Exercise description
Give every line from the entries that contains "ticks".

(Stored records)
────────────────────

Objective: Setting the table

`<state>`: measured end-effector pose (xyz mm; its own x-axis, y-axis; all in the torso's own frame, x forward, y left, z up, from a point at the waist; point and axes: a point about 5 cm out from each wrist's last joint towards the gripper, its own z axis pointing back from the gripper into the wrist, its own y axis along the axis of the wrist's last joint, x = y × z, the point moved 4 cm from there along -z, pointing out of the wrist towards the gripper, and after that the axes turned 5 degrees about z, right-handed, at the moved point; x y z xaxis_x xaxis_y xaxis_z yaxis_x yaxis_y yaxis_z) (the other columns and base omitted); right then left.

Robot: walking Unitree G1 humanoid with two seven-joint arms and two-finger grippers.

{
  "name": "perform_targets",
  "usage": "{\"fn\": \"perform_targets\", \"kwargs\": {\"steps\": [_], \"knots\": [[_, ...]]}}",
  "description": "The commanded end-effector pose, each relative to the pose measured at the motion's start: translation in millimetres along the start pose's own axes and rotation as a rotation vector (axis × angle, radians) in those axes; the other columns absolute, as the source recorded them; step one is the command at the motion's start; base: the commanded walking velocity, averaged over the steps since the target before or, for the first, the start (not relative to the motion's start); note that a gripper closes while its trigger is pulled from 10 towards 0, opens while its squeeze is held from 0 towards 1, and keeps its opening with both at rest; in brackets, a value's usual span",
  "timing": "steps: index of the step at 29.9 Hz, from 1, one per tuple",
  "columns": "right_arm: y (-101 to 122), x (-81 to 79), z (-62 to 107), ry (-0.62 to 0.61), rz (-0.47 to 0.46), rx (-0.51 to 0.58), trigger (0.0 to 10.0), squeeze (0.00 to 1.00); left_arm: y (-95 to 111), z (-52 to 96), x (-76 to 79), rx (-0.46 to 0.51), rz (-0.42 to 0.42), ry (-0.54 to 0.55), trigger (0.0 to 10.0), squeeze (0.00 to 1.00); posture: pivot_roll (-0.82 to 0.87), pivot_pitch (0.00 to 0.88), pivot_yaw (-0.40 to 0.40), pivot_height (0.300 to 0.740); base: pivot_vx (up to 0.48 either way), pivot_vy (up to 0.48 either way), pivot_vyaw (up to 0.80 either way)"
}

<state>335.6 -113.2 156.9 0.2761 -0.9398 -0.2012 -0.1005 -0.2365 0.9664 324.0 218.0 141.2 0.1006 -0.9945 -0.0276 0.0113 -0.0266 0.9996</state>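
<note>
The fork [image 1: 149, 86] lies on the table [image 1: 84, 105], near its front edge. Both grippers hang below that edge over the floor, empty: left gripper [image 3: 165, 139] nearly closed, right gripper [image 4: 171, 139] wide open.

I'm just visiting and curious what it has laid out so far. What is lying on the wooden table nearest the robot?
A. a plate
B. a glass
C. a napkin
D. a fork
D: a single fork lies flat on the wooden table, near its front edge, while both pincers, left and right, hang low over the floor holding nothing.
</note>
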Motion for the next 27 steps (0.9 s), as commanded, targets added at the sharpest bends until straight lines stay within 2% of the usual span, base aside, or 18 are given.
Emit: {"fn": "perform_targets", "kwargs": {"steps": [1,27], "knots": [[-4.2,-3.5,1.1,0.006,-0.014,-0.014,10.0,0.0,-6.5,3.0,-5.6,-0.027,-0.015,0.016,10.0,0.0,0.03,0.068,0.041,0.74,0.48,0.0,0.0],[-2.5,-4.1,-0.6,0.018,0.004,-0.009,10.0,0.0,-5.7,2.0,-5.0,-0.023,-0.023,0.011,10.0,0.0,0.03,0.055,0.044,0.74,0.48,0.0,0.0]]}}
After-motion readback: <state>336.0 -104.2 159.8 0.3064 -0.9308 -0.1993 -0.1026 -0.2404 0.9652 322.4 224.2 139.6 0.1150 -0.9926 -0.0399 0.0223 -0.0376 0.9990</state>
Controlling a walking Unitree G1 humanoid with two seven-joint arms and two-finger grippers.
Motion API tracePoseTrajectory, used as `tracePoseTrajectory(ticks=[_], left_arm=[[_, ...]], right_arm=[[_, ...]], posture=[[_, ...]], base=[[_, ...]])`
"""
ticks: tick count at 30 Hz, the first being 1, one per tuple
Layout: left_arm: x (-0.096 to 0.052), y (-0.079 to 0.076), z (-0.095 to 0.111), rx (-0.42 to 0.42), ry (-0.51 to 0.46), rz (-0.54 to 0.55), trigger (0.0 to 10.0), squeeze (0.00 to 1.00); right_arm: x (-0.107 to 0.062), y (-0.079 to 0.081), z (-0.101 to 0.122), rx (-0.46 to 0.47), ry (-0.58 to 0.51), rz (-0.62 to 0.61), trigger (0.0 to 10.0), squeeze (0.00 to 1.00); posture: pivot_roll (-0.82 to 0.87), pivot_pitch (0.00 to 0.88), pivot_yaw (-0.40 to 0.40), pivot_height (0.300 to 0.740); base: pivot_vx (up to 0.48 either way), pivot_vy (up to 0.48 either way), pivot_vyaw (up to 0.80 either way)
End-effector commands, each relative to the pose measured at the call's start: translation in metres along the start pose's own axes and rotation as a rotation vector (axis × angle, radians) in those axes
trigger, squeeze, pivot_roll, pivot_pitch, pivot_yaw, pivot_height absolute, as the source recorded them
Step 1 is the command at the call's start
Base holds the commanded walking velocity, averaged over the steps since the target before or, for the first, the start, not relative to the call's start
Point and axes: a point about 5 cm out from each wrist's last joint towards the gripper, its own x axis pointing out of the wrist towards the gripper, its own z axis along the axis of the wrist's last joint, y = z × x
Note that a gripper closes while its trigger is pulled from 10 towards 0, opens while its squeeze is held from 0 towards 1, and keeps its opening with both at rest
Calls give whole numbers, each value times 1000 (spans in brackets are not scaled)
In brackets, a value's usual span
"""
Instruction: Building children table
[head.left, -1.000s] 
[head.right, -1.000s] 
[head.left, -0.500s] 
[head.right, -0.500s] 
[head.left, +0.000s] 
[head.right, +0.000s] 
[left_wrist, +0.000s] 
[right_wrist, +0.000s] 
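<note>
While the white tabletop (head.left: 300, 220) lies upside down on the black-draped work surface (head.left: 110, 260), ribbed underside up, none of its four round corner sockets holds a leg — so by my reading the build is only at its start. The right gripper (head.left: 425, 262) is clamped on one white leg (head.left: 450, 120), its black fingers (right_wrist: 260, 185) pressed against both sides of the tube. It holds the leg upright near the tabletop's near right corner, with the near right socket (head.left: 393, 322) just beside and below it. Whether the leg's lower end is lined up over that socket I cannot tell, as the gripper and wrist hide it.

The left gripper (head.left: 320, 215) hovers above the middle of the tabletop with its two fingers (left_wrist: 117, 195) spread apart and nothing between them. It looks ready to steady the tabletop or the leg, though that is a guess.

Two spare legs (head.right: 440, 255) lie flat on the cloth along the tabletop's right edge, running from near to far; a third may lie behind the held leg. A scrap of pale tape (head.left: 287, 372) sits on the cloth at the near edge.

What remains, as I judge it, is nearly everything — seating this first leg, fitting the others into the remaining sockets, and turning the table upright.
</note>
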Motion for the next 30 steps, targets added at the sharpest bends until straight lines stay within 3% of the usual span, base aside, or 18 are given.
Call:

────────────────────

Answer section
Motion API tracePoseTrajectory, used as `tracePoseTrajectory(ticks=[_], left_arm=[[_, ...]], right_arm=[[_, ...]], posture=[[_, ...]], base=[[_, ...]])`
ticks: tick count at 30 Hz, the first being 1, one per tuple

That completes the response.